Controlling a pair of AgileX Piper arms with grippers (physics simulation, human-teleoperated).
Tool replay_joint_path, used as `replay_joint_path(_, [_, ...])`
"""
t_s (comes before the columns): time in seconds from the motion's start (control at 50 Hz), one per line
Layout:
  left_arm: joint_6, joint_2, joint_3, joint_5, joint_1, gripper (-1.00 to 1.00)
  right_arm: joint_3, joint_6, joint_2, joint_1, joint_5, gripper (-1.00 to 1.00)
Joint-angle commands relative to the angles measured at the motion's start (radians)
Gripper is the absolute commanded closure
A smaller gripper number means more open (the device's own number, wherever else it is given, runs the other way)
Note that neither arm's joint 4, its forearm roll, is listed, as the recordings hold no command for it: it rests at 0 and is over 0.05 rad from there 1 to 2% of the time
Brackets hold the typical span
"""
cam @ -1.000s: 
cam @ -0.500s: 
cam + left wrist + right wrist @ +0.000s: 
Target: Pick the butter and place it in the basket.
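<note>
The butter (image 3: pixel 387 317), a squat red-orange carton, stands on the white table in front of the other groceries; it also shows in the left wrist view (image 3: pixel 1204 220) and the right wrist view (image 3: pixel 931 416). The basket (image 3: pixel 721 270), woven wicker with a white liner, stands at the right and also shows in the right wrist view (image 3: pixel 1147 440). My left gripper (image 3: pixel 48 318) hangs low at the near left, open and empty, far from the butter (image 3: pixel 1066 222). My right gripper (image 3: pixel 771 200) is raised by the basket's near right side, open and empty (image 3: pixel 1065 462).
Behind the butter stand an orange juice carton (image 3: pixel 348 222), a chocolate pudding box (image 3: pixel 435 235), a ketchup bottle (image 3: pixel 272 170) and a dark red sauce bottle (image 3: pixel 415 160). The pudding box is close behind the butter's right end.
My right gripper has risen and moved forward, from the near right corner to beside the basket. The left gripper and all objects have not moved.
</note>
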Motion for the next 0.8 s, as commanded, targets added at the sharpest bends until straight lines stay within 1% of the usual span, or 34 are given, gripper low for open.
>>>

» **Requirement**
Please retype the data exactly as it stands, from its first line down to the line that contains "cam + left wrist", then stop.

» **Output for this task**
Controlling a pair of AgileX Piper arms with grippers (physics simulation, human-teleoperated).
Tool replay_joint_path, used as `replay_joint_path(_, [_, ...])`
"""
t_s (comes before the columns): time in seconds from the motion's start (control at 50 Hz), one per line
Layout:
  left_arm: joint_6, joint_2, joint_3, joint_5, joint_1, gripper (-1.00 to 1.00)
  right_arm: joint_3, joint_6, joint_2, joint_1, joint_5, gripper (-1.00 to 1.00)
Joint-angle commands relative to the angles measured at the motion's start (radians)
Gripper is the absolute commanded closure
A smaller gripper number means more open (the device's own number, wherever else it is given, runs the other way)
Note that neither arm's joint 4, its forearm roll, is listed, as the recordings hold no command for it: it rests at 0 and is over 0.05 rad from there 1 to 2% of the time
Brackets hold the typical span
"""
cam @ -1.000s: 
cam @ -0.500s: 
cam + left wrist + right wrist @ +0.000s: 

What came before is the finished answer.